Viele Bürger lehnen weitere Schritte hin zu einem offenen Welthandel schon lange ab, weil sie sich davon überfahren fühlen und ihre Interessen geschädigt sehen. Wie in den USA wird auch in Europa TTIP als Jobkiller betrachtet. Es fiel dem wallonischen Ministerpräsidenten Paul Magnette quasi exemplarisch zu, sich zum Fürsprecher der kleinen Landwirte und der schwachen Industriestandorte seiner Region zu machen. Erst nach weiteren Zusicherungen für die umfassende Einhaltung europäischer Sozial- und Umweltnormen lenkte er ein. Nun könnte aber ein mögliches Referendum in den Niederlanden das nächste Hindernis sein. Auch die Zukunft von CETA bleibt ungewiss.
TTIP in der Sackgasse
Die Gespräche über TTIP sind längst festgefahren: Bei der jüngsten Runde im Juli gab es noch große Differenzen beim Marktzugang für Dienstleistungen, bei Beschaffungswesen der US-Regierung und beim sogenannten Investitionsschutz. Hinter letzteren verbergen sich insbesondere die heißumstrittenen Schiedsgerichte, wo die USA wenig Kompromissbereitschaft zeigen. Es war eine Illusion zu glauben, die EU würde für eine solche parallele Gerichtsbarkeit die Zustimmung der Bürger und Parlamente in Europa bekommen.
Auch bei der wichtigen Frage, ob europäische Unternehmen an staatlichen Ausschreibungen von US- Regierungsstellen teilnehmen dürften, gibt es keinen Fortschritt. Sie sollen weiter ausgesperrt bleiben. Auch die jüngsten Verhandlungsergebnisse enthalten weiter eine Unwucht: Die USA verlangen in den Augen vieler Europäer mehr Marktzugang und Konzessionen, als sie selbst bereit sind, der EU einzuräumen.
Erreichtes sichern
Die Frage ist jetzt, was mit dem erreichten Zwischenstand geschieht: Die EU-Kommission versucht, wenigstens die technischen Fortschritte festzuhalten, die etwa bei der Angleichung von Regulierungen schon für einzelne Industriebereiche erreicht worden sind. Das gilt auch für gewisse Ergebnisse beim Umwelt- oder Arbeitsschutz. Sollte TTIP irgendwann einmal wieder zum Leben erweckt werden, will die EU nicht bei Null anfangen, sondern zumindest in den komplexen technischen Fragen schon auf dem Erreichten aufbauen. Gut zwei Jahre schwieriger Gespräche sollen nicht ganz vergeblich gewesen sein.

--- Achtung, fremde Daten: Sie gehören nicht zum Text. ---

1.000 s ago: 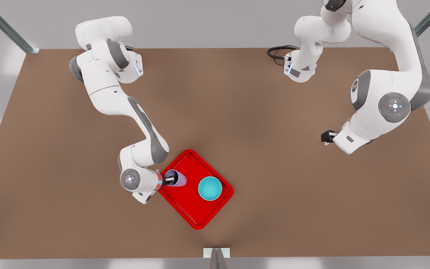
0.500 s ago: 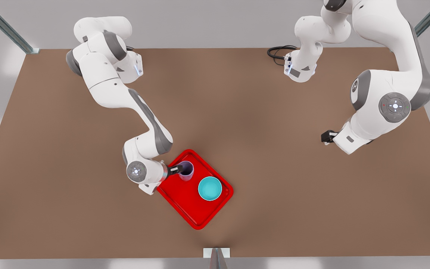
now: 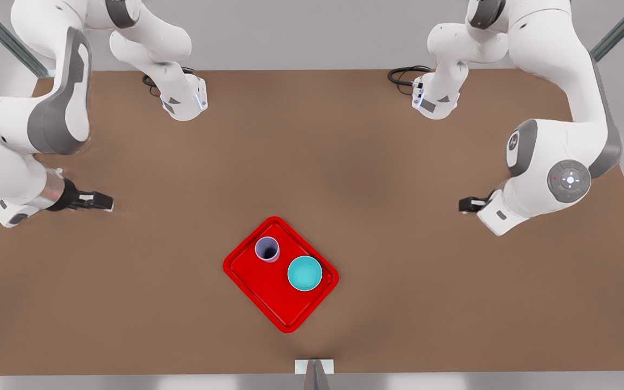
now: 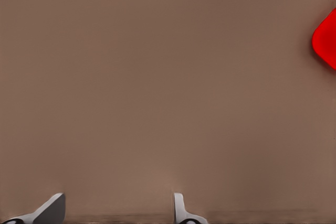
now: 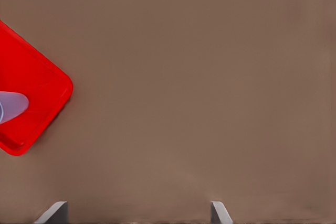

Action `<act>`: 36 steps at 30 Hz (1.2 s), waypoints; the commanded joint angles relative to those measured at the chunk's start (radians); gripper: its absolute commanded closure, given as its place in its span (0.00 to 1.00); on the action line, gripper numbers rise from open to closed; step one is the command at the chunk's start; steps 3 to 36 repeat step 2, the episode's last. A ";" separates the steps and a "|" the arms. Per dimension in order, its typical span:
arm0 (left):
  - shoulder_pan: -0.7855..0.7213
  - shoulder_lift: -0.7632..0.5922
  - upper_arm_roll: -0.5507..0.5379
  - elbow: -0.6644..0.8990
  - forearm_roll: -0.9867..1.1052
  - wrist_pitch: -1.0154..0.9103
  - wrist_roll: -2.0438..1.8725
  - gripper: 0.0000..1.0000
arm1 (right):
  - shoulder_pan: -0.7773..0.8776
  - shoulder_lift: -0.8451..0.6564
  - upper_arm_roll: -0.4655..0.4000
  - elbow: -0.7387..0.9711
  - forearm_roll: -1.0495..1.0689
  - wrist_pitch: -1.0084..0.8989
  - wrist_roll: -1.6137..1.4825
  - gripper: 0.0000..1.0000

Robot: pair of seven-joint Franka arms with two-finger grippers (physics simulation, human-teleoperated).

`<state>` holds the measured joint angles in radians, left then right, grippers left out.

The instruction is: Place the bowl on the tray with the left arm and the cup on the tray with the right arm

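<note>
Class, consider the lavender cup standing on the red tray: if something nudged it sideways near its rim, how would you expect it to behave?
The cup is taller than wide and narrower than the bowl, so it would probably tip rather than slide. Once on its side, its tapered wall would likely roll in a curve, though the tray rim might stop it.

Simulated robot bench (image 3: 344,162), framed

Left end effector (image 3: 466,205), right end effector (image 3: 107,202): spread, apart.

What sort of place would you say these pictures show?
Probably a simulated robot test cell: a bare brown table inside a metal frame, two arms' bases mounted on it, and a red tray.
</note>
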<state>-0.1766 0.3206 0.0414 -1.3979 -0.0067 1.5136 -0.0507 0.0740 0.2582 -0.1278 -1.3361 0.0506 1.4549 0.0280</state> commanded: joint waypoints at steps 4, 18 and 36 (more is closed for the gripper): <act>0.000 0.002 0.000 0.000 -0.038 0.000 0.000 0.00 | 0.007 0.001 -0.007 0.011 0.002 -0.027 -0.003 0.00; 0.000 0.002 0.000 0.000 -0.038 0.000 0.000 0.00 | 0.007 0.001 -0.007 0.011 0.002 -0.027 -0.003 0.00; 0.000 0.002 0.000 0.000 -0.038 0.000 0.000 0.00 | 0.007 0.001 -0.007 0.011 0.002 -0.027 -0.003 0.00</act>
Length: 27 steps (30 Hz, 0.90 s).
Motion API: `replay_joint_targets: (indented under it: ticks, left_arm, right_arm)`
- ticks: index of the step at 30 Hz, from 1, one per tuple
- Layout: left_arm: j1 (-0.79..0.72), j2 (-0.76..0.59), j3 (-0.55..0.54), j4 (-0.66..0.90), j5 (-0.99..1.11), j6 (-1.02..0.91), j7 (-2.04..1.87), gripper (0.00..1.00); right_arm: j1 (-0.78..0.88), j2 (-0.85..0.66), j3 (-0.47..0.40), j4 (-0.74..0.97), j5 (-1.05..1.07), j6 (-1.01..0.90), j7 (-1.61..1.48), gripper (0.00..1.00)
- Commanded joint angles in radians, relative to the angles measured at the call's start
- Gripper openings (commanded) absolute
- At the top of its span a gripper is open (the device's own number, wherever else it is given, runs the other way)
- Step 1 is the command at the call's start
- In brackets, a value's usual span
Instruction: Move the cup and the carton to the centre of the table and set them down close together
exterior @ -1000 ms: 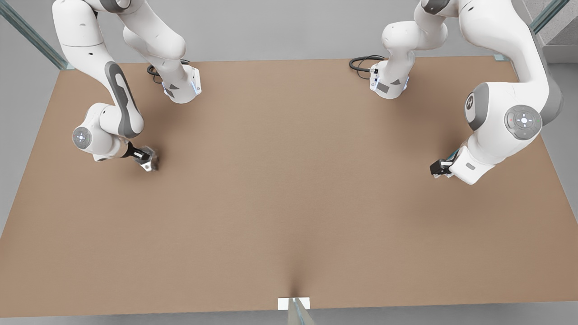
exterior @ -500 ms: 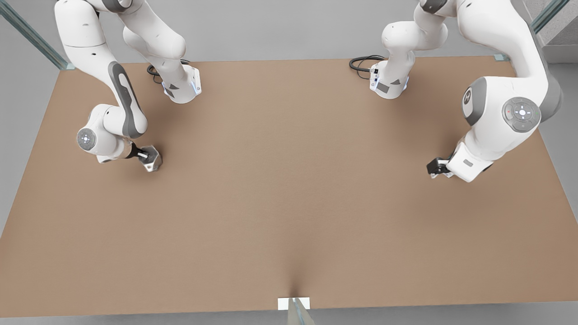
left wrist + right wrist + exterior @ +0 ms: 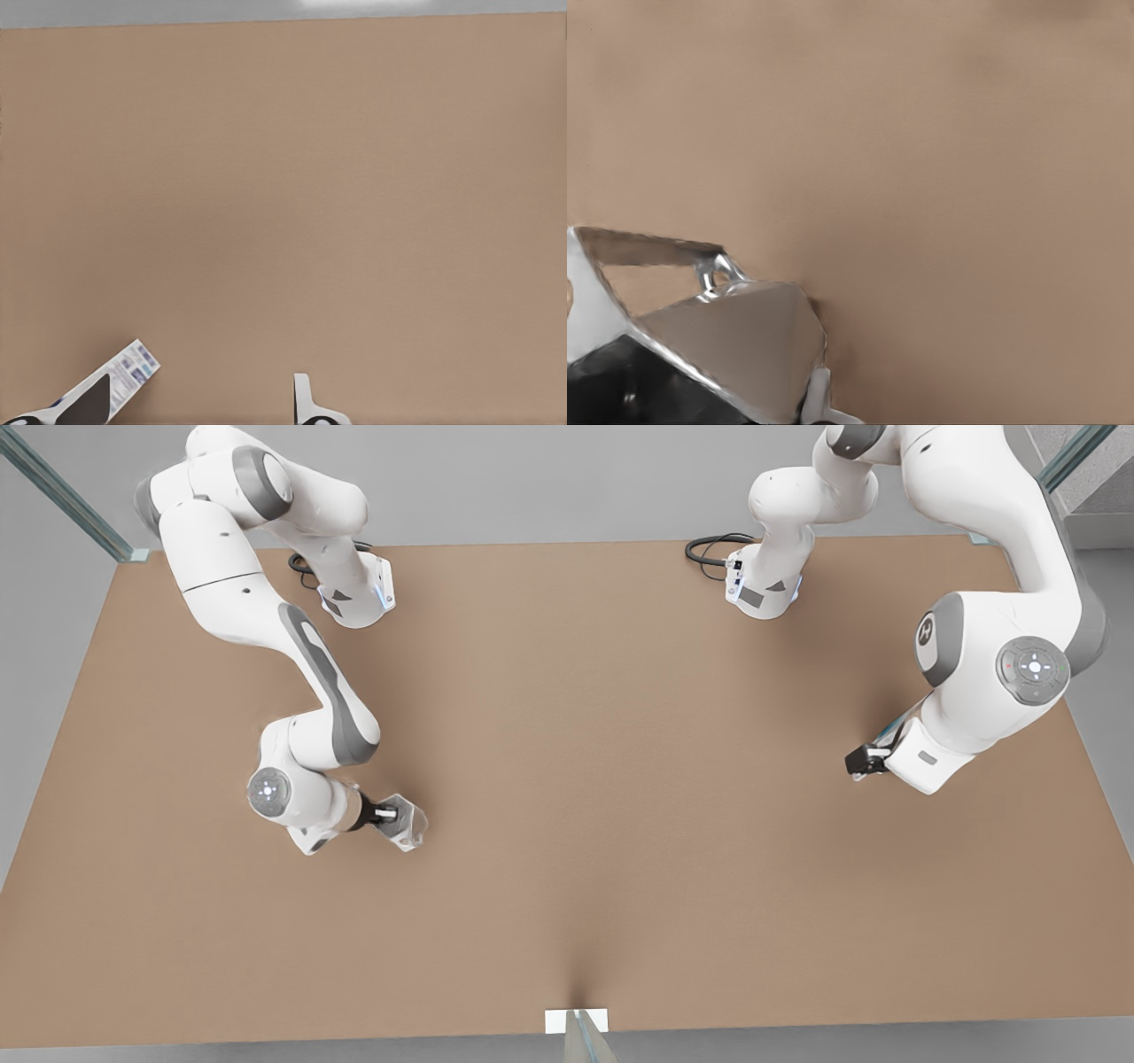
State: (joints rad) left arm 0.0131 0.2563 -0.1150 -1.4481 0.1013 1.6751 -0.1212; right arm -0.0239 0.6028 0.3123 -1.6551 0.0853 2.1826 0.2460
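The pale faceted cup (image 3: 407, 824) hangs in my right gripper (image 3: 395, 817), which is shut on it over the brown table (image 3: 585, 735), left of centre in the front view. The right wrist view shows the cup (image 3: 735, 341) close up beside one white fingertip (image 3: 819, 398). Near the front view's right edge, my left gripper (image 3: 861, 761) is shut on the carton. In the left wrist view a white and blue printed corner of the carton (image 3: 133, 367) sticks out past one fingertip. The rest of the carton is hidden.
Both arm bases stand at the table's back edge (image 3: 359, 598) (image 3: 762, 589), each with a black cable beside it. A small white plate (image 3: 576, 1020) sits at the middle of the front edge. Bare tabletop stretches between the two grippers.
My right gripper has carried the cup toward the front edge and toward the table's middle. My left gripper has only shifted slightly and stays near the front view's right side.
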Motion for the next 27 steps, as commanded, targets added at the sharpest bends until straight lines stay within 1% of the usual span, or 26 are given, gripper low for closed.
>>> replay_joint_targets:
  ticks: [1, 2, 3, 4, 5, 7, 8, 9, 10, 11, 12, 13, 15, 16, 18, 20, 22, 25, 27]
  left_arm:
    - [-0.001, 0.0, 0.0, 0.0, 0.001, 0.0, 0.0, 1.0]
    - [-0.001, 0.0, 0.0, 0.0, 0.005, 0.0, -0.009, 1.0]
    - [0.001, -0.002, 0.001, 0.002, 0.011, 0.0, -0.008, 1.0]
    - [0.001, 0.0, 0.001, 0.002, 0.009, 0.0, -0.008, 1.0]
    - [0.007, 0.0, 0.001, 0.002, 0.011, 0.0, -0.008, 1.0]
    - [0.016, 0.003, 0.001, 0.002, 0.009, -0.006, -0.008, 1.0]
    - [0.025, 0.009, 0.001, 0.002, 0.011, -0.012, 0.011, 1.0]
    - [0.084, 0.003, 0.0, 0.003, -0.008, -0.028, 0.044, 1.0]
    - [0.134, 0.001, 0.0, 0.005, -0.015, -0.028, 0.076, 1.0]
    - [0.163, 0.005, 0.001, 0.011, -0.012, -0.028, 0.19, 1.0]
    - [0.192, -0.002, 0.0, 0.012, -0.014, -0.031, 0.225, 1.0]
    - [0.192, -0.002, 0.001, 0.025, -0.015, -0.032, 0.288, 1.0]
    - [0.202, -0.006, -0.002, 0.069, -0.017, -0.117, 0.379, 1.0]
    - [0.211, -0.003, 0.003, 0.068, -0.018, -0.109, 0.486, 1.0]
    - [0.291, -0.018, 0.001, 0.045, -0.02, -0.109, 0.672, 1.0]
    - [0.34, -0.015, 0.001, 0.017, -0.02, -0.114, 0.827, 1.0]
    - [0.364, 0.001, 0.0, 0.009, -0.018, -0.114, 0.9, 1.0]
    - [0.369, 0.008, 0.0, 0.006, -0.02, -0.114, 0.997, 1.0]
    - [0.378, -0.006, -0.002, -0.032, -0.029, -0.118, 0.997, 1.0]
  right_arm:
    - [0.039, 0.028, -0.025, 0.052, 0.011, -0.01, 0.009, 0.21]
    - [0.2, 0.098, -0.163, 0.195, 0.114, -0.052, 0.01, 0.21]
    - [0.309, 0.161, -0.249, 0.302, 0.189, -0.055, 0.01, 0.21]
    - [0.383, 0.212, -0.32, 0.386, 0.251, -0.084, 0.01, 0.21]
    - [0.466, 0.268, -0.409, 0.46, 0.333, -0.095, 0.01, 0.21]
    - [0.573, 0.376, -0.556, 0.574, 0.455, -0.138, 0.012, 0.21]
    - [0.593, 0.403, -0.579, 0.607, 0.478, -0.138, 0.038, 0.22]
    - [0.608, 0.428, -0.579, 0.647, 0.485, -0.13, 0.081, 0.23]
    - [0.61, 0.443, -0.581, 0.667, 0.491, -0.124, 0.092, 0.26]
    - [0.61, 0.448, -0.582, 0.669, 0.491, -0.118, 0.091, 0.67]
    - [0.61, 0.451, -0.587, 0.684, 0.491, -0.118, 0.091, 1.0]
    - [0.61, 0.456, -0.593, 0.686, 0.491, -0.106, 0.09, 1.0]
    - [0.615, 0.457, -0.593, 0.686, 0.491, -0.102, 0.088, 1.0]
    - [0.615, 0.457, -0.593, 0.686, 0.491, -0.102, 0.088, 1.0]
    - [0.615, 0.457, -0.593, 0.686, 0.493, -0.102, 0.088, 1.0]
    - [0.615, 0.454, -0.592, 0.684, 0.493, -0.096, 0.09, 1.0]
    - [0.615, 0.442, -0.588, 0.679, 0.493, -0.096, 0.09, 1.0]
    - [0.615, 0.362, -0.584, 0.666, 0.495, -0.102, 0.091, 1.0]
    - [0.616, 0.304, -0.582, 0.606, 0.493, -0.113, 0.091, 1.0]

Sollte sich die neue US-Regierung wie angekündigt vom pazifischen Handelsabkommen TPP abwenden, sieht die EU darin eine neue Chance für sich: Sie plant mehr Einzelverträge mit kleineren asiatischen Partnern, etwa mit Vietnam, wo die Verhandlungen schon abgeschlossen sind. Für solche Abkommen dürfte auch der öffentliche Widerstand geringer sein. Und es eröffneten sich alternative Chancen für die europäische Wirtschaft, die einer Abkehr der USA vom freien Welthandel mit Unruhe entgegensieht.